Так мы и сидим, скрючившись, друг против друга, скованные логикой пытки. И останемся здесь навсегда. Я рад бы шевельнуть рукой и отдать Киту шарф. Но рука не слушается. В тот раз я уступил его отцу. Больше я уступать не стану.
И вдруг – все, конец. Давление на глотку ослабевает, затем прекращается. Я и не сознавал, что сижу с закрытыми глазами, но тут открываю их – посмотреть, что происходит. Усевшись на корточки, Кит разглядывает окровавленный штык. Потом тщательно вытирает его о землю.
– Поступай, как хочешь, голубчик, – холодно говорит он. – Хочешь – играй со своей подружкой в папы-мамы. Мне наплевать. И чего ты ревешь? – Он с презрением смотрит на меня. – Больно ж не было. Если ты вправду думаешь, что тебе было больно, значит, ты просто понятия о боли не имеешь.
Я вообще-то не плачу. В глазах у меня стоят слезы, дышу я пока еще судорожно, прерывисто, но плакать не плачу.

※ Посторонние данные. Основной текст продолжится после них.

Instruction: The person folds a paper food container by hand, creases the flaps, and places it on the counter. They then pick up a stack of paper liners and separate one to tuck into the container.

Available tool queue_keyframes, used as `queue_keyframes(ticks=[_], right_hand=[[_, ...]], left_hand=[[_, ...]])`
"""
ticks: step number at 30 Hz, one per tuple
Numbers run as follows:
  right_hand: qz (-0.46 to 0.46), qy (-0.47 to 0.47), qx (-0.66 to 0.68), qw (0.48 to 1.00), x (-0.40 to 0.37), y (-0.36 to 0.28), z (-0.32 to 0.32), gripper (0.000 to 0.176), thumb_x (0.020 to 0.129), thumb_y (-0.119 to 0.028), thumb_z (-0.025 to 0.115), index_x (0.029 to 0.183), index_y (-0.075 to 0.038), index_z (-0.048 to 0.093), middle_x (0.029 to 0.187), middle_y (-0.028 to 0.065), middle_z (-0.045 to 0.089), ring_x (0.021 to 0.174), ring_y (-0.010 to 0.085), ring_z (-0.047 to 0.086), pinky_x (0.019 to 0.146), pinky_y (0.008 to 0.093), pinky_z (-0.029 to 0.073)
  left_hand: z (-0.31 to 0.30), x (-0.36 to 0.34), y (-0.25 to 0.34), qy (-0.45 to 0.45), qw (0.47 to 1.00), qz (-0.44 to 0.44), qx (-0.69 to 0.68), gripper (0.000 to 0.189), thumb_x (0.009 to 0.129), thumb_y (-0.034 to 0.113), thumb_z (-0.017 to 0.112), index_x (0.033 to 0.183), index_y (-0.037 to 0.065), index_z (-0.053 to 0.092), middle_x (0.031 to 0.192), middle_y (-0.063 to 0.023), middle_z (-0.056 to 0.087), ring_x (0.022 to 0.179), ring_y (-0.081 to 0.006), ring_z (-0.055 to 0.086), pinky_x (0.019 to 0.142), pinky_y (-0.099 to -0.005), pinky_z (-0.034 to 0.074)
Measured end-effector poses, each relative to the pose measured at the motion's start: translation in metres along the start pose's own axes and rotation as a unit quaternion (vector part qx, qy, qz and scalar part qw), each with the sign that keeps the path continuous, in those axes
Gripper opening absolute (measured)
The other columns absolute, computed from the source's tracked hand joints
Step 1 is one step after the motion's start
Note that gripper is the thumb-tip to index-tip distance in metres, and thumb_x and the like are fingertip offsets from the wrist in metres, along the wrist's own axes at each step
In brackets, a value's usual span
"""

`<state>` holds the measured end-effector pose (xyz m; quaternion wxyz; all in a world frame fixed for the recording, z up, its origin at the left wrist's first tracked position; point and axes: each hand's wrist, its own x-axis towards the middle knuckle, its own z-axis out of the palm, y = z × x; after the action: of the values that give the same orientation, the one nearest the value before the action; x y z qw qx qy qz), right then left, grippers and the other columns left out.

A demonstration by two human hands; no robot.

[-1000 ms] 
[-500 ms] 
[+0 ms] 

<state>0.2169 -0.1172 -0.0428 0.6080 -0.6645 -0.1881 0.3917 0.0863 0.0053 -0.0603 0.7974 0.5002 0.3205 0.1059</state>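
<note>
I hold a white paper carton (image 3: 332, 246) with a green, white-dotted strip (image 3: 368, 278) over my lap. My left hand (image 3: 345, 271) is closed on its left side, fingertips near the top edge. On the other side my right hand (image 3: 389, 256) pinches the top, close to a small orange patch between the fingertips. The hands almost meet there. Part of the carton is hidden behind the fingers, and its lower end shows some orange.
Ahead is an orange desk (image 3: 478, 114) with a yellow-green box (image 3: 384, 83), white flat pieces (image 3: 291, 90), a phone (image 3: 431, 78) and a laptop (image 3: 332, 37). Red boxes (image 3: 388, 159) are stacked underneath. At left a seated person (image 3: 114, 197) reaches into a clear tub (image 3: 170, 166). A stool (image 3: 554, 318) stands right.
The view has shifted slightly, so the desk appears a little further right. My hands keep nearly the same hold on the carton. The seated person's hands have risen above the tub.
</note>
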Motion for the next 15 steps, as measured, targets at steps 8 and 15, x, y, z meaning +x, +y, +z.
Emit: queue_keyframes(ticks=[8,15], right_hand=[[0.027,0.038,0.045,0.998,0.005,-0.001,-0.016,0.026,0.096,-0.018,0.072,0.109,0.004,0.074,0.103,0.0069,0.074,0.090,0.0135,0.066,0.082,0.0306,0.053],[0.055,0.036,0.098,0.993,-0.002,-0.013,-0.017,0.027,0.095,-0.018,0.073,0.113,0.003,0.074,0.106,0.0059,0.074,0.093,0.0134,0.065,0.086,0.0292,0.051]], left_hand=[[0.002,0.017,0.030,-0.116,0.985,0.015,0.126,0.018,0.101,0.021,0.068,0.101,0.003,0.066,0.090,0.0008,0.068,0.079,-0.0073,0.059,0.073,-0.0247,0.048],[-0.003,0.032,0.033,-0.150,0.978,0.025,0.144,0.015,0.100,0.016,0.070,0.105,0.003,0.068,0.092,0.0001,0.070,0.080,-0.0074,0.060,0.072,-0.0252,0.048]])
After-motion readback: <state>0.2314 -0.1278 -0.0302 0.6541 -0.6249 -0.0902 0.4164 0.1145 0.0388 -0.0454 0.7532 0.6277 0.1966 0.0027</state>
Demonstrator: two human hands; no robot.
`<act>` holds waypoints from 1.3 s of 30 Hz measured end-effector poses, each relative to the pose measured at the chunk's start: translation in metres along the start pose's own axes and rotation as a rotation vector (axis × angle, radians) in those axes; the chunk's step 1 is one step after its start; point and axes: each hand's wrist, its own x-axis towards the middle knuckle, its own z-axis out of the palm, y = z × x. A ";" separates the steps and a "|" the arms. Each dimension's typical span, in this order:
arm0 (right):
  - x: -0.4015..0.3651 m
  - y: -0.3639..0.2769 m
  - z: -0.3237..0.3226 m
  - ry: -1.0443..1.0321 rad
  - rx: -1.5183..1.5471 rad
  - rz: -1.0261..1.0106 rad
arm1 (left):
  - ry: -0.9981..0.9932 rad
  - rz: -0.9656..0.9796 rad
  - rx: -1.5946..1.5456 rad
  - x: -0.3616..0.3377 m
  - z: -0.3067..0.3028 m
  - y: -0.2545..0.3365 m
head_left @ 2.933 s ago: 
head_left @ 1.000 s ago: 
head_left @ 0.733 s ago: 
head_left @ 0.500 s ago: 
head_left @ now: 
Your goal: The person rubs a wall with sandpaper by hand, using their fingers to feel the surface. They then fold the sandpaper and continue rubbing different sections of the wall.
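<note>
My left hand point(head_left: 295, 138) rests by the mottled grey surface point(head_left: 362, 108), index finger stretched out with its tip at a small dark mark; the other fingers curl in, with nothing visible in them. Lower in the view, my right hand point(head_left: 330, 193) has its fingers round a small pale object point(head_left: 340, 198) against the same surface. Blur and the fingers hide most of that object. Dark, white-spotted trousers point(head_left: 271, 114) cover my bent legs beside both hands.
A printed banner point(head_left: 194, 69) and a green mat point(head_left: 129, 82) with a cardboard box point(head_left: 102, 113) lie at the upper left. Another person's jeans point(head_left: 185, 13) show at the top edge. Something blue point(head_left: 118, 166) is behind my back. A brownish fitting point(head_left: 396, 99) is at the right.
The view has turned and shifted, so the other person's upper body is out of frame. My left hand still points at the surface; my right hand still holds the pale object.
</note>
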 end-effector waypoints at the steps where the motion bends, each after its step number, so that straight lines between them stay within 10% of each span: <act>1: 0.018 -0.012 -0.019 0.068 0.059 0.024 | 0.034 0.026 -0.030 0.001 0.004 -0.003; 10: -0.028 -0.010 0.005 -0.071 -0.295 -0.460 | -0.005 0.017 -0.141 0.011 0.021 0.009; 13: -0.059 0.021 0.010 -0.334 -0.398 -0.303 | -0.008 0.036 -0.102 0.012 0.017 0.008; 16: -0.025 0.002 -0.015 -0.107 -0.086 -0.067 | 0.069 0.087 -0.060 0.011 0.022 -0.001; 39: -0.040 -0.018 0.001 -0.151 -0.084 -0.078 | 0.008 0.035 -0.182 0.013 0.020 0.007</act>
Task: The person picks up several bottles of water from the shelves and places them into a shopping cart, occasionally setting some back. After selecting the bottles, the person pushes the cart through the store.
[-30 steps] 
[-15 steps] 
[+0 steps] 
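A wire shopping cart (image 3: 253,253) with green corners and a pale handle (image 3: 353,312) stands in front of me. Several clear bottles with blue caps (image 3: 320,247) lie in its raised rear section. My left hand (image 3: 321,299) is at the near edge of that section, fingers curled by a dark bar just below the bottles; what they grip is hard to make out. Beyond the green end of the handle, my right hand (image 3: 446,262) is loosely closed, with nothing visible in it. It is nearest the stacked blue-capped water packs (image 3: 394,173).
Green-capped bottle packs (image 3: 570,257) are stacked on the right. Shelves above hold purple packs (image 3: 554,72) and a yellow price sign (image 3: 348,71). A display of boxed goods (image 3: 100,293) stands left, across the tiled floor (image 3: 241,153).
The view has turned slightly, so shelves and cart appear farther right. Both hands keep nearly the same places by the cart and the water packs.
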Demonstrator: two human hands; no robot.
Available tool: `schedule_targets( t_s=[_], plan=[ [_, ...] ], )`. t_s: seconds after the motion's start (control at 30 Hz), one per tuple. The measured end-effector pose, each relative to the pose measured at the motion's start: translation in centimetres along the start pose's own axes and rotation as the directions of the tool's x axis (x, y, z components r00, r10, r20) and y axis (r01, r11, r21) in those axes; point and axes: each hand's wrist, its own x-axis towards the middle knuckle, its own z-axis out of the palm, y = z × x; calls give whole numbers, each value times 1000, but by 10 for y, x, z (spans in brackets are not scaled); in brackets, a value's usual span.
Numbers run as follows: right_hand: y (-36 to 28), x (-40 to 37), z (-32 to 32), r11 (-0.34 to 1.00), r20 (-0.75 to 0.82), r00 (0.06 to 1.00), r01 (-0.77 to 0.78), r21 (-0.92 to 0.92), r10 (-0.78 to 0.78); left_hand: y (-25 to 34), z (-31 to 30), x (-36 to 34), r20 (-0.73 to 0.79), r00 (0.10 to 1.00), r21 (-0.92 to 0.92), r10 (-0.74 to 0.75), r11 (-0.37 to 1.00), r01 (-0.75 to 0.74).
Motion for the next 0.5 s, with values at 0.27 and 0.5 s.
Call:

– Во всяком случае, старина, ты сам во всем виноват, – пожимает плечами Кит.
Порывшись в сундучке, он вынимает клочок наждачной бумаги, который держит там, чтобы начищать штык. Я уже ему явно неинтересен. Постепенно дыхание у меня выравнивается. Я все еще жив, и в нос опять ударяет резкая сладость цветущего база.